Enhanced enforcement via investigative powers and penalty payments
In line with the requirements stemming from the Directive, the Food Market Ombudsman would be granted enhanced powers to investigate infringements and enforce compliance with the above prohibitions. Accordingly, the Ombudsman could prohibit the continuation of unfair practices and propose that the Market Court impose a penalty payment based on such practices. The penalty payment may amount to up to 1% of the company’s turnover generated by the products within the scope of the Food Market Act during the year in which it was last involved in the infringement. The relevant penalty payment could also be imposed on a company to whom the business activity involved in the infringement has been transferred as a result of a concentration or other corporate transaction.
Private label products and trade secrets under particular scrutiny
The Bill pays special attention to trading practices that relate to the sale of private label products by buy-side market players. In general, private label products are usually positioned as a low-cost alternative to a branded and more widely known food product.

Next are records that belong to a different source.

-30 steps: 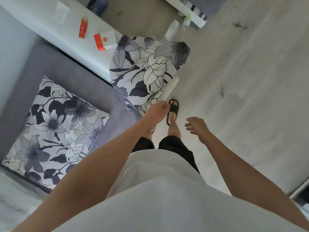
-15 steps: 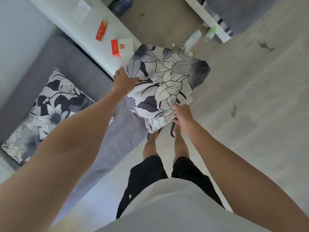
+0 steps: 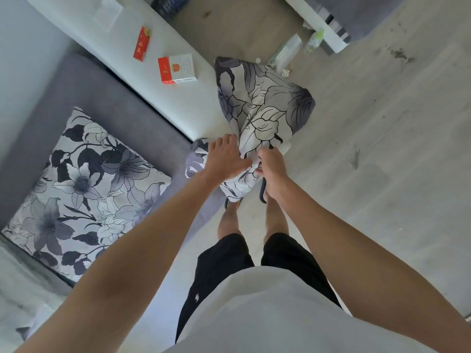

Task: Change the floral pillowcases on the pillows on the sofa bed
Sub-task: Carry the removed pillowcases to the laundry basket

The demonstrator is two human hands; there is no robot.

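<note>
Here, pillow [image 3: 265,103] inside floral pillowcase [image 3: 237,186].

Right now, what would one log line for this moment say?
step: grab pillow | left hand: flat on pillow | right hand: pinching its lower edge | second pillow: on sofa, untouched
</note>
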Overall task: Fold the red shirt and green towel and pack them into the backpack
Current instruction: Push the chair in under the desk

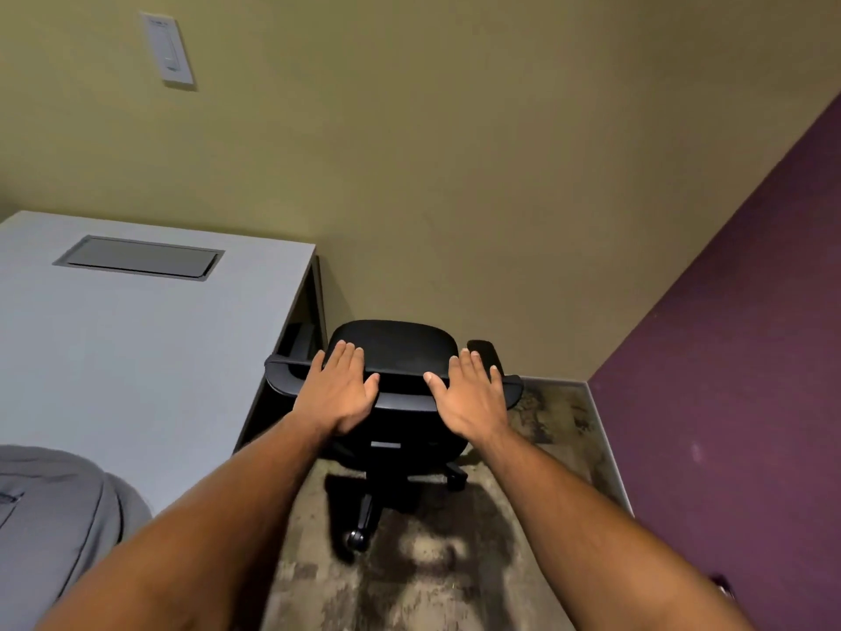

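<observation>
A grey backpack [59,507] lies at the bottom left, on the near end of a light grey table [136,348]. Only part of the backpack shows. No red shirt or green towel is in view. My left hand [339,389] and my right hand [471,393] are stretched out in front of me, palms down, fingers straight. Both hover over or rest on the top edge of a black office chair's backrest [400,398]; I cannot tell whether they touch it. Neither hand holds anything.
The black office chair [396,430] stands on wheels on patterned carpet, right of the table's end. A closed cable hatch [139,257] sits in the tabletop. A beige wall with a white switch plate [167,50] is ahead; a purple wall [746,357] is to the right.
</observation>
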`<action>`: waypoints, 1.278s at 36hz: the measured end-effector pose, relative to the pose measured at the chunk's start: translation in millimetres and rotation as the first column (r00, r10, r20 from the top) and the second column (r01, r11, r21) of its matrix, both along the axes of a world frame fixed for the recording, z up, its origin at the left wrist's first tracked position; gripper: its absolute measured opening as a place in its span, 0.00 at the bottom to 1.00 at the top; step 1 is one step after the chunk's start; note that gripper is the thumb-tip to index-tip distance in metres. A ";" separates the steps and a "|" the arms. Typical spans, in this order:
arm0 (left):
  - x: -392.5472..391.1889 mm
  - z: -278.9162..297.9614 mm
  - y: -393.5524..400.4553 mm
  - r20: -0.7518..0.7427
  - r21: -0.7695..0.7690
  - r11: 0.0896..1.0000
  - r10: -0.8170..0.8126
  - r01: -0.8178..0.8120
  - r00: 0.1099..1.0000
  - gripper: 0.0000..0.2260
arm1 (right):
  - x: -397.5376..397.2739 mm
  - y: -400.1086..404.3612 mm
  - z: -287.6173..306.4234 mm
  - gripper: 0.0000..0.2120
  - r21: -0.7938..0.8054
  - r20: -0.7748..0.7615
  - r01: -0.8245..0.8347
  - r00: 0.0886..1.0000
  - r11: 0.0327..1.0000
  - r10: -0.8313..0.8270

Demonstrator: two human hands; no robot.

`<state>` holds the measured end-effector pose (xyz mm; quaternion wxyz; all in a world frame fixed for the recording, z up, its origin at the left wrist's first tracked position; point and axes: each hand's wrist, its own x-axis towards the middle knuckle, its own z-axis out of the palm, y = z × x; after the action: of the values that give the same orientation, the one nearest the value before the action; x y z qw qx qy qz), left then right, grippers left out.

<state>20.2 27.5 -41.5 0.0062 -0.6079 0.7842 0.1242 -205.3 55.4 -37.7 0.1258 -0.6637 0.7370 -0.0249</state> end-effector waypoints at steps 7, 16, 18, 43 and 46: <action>2.3 3.3 -2.5 -0.006 -0.008 0.999 -0.050 0.050 0.999 0.29 | -1.5 -0.4 0.8 0.37 -0.003 -0.002 -0.015 1.000 1.000 0.015; 4.3 -6.5 -0.6 0.020 -0.083 0.993 -0.082 0.084 0.996 0.26 | 0.5 3.7 -4.2 0.36 -0.005 -0.017 0.012 1.000 1.000 -0.012; 4.3 -6.3 0.4 0.020 -0.088 0.992 -0.087 0.089 0.996 0.24 | 1.3 3.9 -4.0 0.35 -0.003 -0.020 0.018 1.000 1.000 -0.018; 5.0 3.7 -18.2 0.013 0.020 0.996 -0.087 0.087 0.996 0.19 | -2.7 -7.1 -9.6 0.30 -0.045 -0.054 -0.075 0.996 0.996 0.072; 5.2 4.4 -18.7 0.009 0.021 0.998 -0.065 0.065 0.998 0.20 | -2.4 -8.3 -9.2 0.28 -0.071 -0.046 -0.112 0.993 0.991 0.109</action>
<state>25.4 8.9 -37.2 0.0204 -0.5824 0.8023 0.1292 -207.7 47.1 -46.9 0.0868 -0.7082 0.7000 -0.0308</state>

The suggested approach may be seen as a response to trading practices where the buyer requires the supplier to provide detailed and product-specific information on e.g. the cost structure, and the buyer is then able to utilize such information in negotiations related to its own private label products. Where the buyer unlawfully acquires, uses or discloses the supplier’s trade secret or technical instruction, such as a recipe, possible sanctions and compensation would be determined in accordance and under the Finnish Trade Secrets Act (595/2018, as amended). With the support of the Ombudsman, individual operators are likely to be better equipped to challenge possible breaches of these rules.
The proposed amendments do not expressly address issues related to the imitation of the packaging used for branded products. While the slavish imitation of product packaging is considered to violate good business practice and may be prohibited under the Unfair Business Practices Act (1081/1978, as amended), such conduct has seldom been enforced in practice against private label products in Finland.
The proposed amendments, once adopted into national law, would call for a careful review and alignment of the current trading practices to meet future standards. The reform may widen the scope of practices that are considered to be abusive within the meaning of competition law, due to the special provision on dominance in the grocery sector. Even though there is no direct reference to the Competition Act, trading practices that are considered unfair under the proposed Food Market Act may well be unfair and abusive from a competition law perspective as well in the future. The reform is also expected to strengthen the position of suppliers in relation to retailers and their private label products. Supply contracts entered into prior to the amendments entering into force must be brought into conformity by 1 May 2022.